Visiting Corbin Distillery

Since I was going to be in Modesto this weekend, I figured why not truck it on down to Atwater and meet David Souza at his home distillery. We're planning a big email later this month concerning his new Corbin Cash Merced Rye Whiskey, so it might be nice to have a few photos to help highlight the promotion. Plus, I was just plain excited to see a local Central Valley distillery. My dad and I made the thirty minute drive down Highway 99 and exited into farm country just north of the Atwater city limit. When we pulled into the driveway we could see the Holstein still through the open garage door. That's when I realized I had forgotten my camera and would have to use my iPhone for the rest of the appointment; hence, not nearly as high a quality of photo as I would like. Bummer.

David and Erik were there to greet us and take us immediately over to their makeshift mill, currently grinding down a few sacks of freshly-harvested rye. They've got the science down with their milling, but they're lacking in speed at the moment. David is working on a few solutions to help the scale of production, but it seems to have been working fine so far.

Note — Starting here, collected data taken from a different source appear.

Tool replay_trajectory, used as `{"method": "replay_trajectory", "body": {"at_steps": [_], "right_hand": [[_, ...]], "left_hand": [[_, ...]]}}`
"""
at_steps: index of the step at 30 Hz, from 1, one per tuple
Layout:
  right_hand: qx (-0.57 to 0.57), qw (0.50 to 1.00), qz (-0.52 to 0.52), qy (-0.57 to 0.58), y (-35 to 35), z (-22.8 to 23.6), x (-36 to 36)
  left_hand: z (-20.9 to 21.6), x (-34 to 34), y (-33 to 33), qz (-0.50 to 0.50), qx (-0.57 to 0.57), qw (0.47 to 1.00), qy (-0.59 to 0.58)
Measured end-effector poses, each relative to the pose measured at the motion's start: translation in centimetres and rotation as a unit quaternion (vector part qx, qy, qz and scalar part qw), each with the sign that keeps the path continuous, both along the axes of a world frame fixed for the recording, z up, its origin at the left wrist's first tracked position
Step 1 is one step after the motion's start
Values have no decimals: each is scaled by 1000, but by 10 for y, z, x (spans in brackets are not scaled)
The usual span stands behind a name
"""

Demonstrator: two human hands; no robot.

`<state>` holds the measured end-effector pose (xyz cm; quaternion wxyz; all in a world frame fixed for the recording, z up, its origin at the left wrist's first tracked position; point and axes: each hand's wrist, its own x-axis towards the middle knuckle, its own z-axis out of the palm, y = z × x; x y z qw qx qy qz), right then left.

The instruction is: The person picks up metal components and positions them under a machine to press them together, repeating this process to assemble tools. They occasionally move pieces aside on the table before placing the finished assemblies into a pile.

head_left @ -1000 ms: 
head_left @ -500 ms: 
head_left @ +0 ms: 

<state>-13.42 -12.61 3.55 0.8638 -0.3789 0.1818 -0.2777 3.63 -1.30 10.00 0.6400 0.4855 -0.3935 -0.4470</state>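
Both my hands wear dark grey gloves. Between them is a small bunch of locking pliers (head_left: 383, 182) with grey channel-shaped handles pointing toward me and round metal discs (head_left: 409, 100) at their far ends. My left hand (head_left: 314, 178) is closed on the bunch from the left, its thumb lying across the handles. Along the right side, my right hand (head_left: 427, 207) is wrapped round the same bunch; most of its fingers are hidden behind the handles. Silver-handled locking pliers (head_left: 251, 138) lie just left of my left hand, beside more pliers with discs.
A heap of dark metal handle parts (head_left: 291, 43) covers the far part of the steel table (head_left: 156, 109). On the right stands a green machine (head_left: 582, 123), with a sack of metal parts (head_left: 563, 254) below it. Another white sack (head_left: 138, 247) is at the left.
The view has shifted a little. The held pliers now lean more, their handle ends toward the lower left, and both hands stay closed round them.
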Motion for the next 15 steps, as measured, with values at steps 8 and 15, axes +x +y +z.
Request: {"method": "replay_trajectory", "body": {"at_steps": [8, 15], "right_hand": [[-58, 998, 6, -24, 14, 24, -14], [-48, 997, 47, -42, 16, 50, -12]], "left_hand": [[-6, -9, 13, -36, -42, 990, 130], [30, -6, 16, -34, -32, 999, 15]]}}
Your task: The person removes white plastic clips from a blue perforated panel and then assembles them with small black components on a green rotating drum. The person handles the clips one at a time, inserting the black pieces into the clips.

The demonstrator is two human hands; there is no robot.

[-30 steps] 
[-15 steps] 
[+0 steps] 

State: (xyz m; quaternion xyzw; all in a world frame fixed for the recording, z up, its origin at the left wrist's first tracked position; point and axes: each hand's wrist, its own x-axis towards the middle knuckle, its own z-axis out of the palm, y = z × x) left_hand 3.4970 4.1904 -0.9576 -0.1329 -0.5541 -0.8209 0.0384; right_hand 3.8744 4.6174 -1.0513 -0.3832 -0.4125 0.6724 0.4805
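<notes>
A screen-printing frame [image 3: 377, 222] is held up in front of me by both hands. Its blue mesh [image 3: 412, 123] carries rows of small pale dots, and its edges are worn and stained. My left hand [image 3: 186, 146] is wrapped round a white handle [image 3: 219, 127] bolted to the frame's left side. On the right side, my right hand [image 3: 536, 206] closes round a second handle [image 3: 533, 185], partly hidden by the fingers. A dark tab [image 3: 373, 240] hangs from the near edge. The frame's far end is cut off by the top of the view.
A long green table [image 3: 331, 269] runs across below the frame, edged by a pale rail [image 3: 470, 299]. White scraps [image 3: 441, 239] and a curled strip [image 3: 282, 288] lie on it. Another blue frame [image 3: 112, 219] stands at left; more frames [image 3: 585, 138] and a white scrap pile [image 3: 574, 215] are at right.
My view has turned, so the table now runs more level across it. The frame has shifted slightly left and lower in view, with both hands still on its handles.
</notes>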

I've seen a hundred different distilleries in my time with K&L, so I didn't need a run down on the fermentation tanks or the still practice—what I wanted to see was the farm. Corbin is one of the only distillers I know of that handles every aspect of their production—from the seed to the bottle. We all hopped in David's truck and drove out to one of his many sweet potato fields where we got a lesson in potato planting.

A twelve-seat plough is used to plant new sweet potato seedlings into the earth. In order to get a seedling you first have to take harvested potatoes, pile them up in rows, and then cover those hotbeds with a few inches of dirt. The potatoes will eventually sprout and produce new vines that are then clipped by hand and placed into little bags. The twelve men on the plough then pull these seedlings from the bag and place them one-by-one into the wheel mechanism that deposits the plant down into the earth.

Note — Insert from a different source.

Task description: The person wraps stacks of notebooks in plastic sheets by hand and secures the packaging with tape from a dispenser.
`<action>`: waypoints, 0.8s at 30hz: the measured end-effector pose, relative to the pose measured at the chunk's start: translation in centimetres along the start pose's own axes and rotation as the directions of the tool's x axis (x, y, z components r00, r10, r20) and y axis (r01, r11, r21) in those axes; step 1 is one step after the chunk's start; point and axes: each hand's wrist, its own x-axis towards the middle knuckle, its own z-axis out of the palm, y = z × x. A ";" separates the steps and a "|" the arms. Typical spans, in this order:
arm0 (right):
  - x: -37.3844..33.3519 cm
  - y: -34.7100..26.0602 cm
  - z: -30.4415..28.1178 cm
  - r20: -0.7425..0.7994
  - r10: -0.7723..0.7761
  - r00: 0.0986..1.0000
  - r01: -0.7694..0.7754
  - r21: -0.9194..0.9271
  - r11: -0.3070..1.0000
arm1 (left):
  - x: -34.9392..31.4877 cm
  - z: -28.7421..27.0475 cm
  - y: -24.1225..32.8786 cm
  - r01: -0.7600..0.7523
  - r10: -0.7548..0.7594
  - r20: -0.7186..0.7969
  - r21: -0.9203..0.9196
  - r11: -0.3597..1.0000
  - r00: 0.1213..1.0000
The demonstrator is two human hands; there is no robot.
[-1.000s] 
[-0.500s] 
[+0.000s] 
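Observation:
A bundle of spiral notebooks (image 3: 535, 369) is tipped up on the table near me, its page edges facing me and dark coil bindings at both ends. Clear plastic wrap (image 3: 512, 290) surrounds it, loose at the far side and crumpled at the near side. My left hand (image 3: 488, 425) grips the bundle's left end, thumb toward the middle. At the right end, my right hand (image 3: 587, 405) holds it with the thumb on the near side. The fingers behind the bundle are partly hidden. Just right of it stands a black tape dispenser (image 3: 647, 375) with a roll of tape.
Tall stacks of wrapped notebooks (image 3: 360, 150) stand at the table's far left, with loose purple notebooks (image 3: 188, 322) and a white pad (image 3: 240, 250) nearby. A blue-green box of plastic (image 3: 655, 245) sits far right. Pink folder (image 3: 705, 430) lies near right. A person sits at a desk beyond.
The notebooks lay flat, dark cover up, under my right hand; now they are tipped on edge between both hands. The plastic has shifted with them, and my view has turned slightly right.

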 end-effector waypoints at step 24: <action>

You can see the already-growing rows of sweet potatoes all around you in Atwater.

Of course, David's family has always used rye as a rotator crop to help replenish the soil once a crop of sweet potatoes has been harvested; which is how why they also decided to make rye whiskey in addition to sweet potato vodka. There are therefore fields of freshly-harvested rye scattered in between the rows of sweet potatoes.

We were lucky enough to see a sweet potato harvest as well. A slowly-moving plough, pulled by a giant tractor, digs about twenty inches into the earth and pulls everything out onto a conveyor belt where hired workers sort through the selection and organize the potatoes by type and grade.

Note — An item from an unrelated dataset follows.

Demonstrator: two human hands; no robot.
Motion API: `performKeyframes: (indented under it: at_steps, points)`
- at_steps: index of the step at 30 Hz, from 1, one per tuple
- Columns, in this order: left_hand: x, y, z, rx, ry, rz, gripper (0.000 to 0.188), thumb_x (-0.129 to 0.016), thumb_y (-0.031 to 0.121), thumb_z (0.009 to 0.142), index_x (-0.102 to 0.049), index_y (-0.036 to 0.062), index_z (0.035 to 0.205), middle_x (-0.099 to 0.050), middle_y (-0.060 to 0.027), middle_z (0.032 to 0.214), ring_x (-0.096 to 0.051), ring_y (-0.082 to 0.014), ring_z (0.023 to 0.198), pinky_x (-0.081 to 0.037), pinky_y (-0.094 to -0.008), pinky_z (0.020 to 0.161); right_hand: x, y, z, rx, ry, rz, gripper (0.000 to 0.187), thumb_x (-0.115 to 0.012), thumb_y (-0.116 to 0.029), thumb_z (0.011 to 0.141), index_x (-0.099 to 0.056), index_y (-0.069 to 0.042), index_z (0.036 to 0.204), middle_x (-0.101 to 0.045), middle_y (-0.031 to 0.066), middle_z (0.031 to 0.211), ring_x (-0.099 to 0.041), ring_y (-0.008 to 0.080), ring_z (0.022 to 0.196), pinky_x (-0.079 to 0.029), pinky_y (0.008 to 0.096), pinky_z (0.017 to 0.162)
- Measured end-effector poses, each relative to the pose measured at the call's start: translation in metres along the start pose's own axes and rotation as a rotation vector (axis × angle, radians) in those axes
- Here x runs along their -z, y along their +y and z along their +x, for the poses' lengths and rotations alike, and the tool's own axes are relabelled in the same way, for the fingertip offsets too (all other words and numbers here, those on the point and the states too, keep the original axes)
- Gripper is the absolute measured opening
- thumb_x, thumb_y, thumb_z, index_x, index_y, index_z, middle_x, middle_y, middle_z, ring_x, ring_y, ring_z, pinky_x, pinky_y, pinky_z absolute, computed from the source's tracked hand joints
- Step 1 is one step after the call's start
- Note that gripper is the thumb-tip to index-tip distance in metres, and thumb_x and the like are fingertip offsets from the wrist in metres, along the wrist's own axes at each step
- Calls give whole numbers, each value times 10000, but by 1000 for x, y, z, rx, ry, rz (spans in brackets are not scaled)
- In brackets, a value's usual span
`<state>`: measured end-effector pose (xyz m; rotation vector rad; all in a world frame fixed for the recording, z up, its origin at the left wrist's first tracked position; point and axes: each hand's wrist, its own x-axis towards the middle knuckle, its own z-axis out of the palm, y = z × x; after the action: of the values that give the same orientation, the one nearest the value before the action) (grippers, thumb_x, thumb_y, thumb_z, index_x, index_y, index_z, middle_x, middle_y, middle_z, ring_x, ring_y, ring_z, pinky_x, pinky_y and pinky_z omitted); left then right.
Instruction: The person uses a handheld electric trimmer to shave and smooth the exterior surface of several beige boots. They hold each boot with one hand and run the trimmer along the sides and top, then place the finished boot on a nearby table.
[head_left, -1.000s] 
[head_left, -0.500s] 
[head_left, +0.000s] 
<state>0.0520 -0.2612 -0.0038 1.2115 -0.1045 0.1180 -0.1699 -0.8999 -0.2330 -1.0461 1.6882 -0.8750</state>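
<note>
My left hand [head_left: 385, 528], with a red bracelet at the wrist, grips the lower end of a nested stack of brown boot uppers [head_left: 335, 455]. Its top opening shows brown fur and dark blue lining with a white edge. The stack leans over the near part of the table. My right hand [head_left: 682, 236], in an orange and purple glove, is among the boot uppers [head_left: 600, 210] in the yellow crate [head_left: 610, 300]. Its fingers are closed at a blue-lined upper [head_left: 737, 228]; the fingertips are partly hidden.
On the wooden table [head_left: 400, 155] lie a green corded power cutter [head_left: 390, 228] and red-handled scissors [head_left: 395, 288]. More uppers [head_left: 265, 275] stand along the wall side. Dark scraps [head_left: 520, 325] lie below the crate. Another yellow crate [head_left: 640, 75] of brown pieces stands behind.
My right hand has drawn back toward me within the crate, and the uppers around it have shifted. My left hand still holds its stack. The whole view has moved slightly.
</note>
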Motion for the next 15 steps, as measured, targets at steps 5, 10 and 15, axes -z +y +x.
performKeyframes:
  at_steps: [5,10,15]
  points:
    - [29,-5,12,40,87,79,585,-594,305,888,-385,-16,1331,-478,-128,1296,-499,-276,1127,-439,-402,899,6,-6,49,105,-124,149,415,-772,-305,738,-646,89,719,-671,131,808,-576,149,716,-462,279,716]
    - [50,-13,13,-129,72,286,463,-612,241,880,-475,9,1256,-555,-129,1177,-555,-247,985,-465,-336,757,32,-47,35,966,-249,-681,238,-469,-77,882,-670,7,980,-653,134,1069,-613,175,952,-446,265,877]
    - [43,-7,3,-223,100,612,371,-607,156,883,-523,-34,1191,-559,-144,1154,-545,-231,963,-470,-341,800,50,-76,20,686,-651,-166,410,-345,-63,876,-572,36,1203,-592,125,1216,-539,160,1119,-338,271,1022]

Some potatoes go to market, and some go back to the distillery for distillation purposes. David told us, "Before we founded the distillery, we were selling the extra sweet potatoes for cattle feed, but we would only get about $5 per 1,000 pound container." Distilling the unsalable surplus was a much more attractive idea (and fun!).

After the potatoes are harvested, they're washed and then boxed up by workers on the assembly line nearby. When you talk about "handcrafted" spirits, the Corbin products bring that over-used (and often ill-fitting) term to an entirely new level. Hundreds of Corbin hands are touching these sweet potatoes long before they ever get cooked and fermented.

Visiting a distillery is a great way to put a name and a place to the products we enjoy drinking. Visiting David and Erik at Corbin today, however, was an entirely different experience. It was more about farming than anything else—and, let me tell you, these guys know a lot about farming sweet potatoes. And their spirits are pretty damn good, too. Visiting Corbin is more of a reminder about what's going into your spirits, long before they're ever distilled.